Work required.
Retype the full set of data, character for character.

Dataset section.

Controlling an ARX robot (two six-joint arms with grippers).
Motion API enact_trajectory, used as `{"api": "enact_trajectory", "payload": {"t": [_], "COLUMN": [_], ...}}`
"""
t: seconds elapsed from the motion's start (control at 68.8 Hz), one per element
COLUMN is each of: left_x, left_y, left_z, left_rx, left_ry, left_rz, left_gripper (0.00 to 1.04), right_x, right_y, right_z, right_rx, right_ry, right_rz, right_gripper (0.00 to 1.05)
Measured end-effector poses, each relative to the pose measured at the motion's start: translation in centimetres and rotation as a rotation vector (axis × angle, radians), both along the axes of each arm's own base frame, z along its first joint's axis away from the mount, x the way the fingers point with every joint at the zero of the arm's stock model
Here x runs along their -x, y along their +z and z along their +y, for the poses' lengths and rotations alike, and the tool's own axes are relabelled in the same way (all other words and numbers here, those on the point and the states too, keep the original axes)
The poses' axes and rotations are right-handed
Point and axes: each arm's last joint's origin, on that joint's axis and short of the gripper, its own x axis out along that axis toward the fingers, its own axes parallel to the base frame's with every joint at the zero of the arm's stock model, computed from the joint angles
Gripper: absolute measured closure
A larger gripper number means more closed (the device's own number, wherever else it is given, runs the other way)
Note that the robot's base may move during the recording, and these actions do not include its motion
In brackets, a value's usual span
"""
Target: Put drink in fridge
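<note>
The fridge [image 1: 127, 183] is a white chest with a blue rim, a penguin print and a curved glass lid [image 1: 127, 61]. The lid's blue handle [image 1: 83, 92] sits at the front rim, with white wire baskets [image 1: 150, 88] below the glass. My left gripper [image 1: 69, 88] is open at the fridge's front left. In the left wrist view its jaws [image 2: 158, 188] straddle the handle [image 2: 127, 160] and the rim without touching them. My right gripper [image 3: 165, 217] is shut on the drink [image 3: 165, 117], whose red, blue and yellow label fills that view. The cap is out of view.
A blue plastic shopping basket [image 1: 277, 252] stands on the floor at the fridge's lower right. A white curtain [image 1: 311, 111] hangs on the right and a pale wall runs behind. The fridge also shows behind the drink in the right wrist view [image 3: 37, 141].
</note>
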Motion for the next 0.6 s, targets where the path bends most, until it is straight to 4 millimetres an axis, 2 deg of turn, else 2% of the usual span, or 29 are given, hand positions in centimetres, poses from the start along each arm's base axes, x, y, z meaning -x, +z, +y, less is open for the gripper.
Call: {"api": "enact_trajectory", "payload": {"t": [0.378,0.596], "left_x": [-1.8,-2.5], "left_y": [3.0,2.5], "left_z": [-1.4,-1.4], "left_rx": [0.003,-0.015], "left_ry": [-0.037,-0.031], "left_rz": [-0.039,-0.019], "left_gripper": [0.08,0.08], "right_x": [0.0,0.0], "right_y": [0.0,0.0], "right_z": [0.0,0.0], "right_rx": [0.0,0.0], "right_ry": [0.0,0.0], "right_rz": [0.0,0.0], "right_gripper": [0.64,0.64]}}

Written solution.
Controlling an ARX robot (two six-joint arms with grippers).
Motion API enact_trajectory, used as `{"api": "enact_trajectory", "payload": {"t": [_], "COLUMN": [_], ...}}`
"""
t: seconds elapsed from the motion's start (control at 68.8 Hz), one per element
COLUMN is each of: left_x, left_y, left_z, left_rx, left_ry, left_rz, left_gripper (0.00 to 1.04), right_x, right_y, right_z, right_rx, right_ry, right_rz, right_gripper (0.00 to 1.05)
Measured end-effector poses, each relative to the pose measured at the motion's start: translation in centimetres and rotation as a rotation vector (axis × angle, radians), both along the axes of each arm's own base frame, z along its first joint's axis away from the mount, x the way the fingers point with every joint at the zero of the arm's stock model
Here x runs along their -x, y along their +z and z along their +y, for the poses' lengths and rotations alike, and the tool's own axes are relabelled in the same way (all other words and numbers here, those on the point and the states too, keep the original axes)
The poses' axes and rotations are right-handed
Point and axes: each arm's last joint's origin, on that joint's axis and short of the gripper, its own x axis out along that axis toward the fingers, its own axes parallel to the base frame's with every joint at the zero of the arm's stock model, computed from the joint angles
Gripper: absolute measured closure
A larger gripper number means more closed (the device's own number, wherever else it is given, runs the other way)
Note that the robot's base may move during the recording, and these actions do not include its motion
In brackets, a value's usual span
"""
Target: Put drink in fridge
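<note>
The fridge [image 1: 127, 183] is a white chest with a blue rim, a penguin print and a curved glass lid [image 1: 127, 61]. The lid's blue handle [image 1: 83, 92] sits at the front rim, with white wire baskets [image 1: 150, 88] below the glass. My left gripper [image 1: 69, 88] is open at the fridge's front left. In the left wrist view its jaws [image 2: 158, 188] straddle the handle [image 2: 127, 160] and the rim without touching them. My right gripper [image 3: 165, 217] is shut on the drink [image 3: 165, 117], whose red, blue and yellow label fills that view. The cap is out of view.
A blue plastic shopping basket [image 1: 277, 252] stands on the floor at the fridge's lower right. A white curtain [image 1: 311, 111] hangs on the right and a pale wall runs behind. The fridge also shows behind the drink in the right wrist view [image 3: 37, 141].
</note>
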Motion for the next 0.6 s, targets where the path bends most, until it is straight to 4 millimetres an axis, 2 deg of turn, else 2% of the usual span, or 29 are given, hand positions in centimetres, poses from the start along each arm's base axes, x, y, z meaning -x, +z, +y, less is open for the gripper.
Call: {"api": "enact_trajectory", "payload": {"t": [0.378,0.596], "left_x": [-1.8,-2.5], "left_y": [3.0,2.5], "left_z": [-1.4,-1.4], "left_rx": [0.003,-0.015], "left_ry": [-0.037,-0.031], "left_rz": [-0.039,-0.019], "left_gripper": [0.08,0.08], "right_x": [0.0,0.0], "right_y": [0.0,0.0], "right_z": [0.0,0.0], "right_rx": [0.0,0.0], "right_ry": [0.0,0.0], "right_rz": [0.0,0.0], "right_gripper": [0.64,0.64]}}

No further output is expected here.